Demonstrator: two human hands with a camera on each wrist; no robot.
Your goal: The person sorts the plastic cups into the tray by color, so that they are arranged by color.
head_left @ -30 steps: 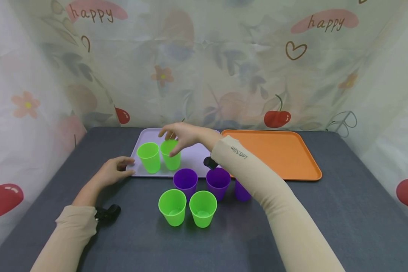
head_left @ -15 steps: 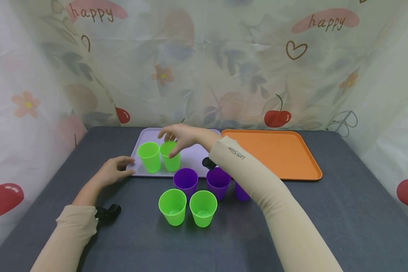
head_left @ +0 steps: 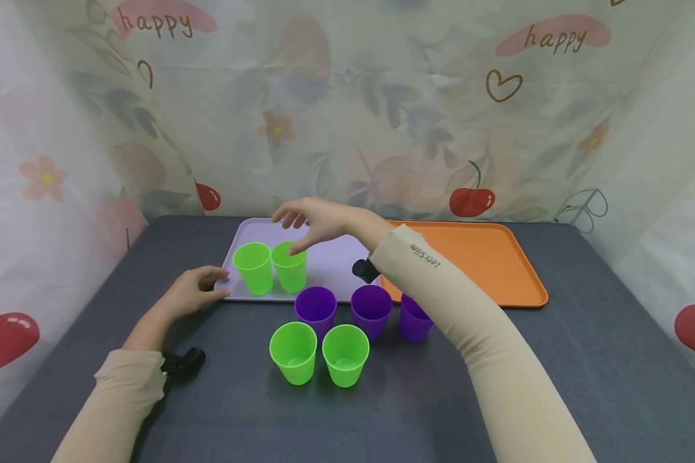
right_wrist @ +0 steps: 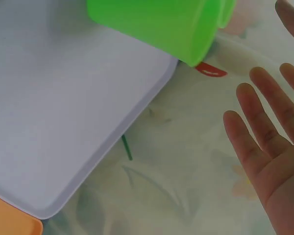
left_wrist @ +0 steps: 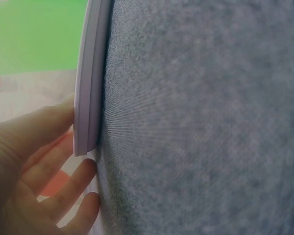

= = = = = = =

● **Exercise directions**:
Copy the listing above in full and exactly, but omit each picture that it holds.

● **Expected answer**:
Demonstrator: two human hands with a camera on each wrist; no robot.
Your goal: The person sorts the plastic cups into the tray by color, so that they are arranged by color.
head_left @ -30 steps: 
head_left @ -15 steps: 
head_left @ +0 steps: 
right_wrist @ +0 steps: 
left_wrist @ +0 steps: 

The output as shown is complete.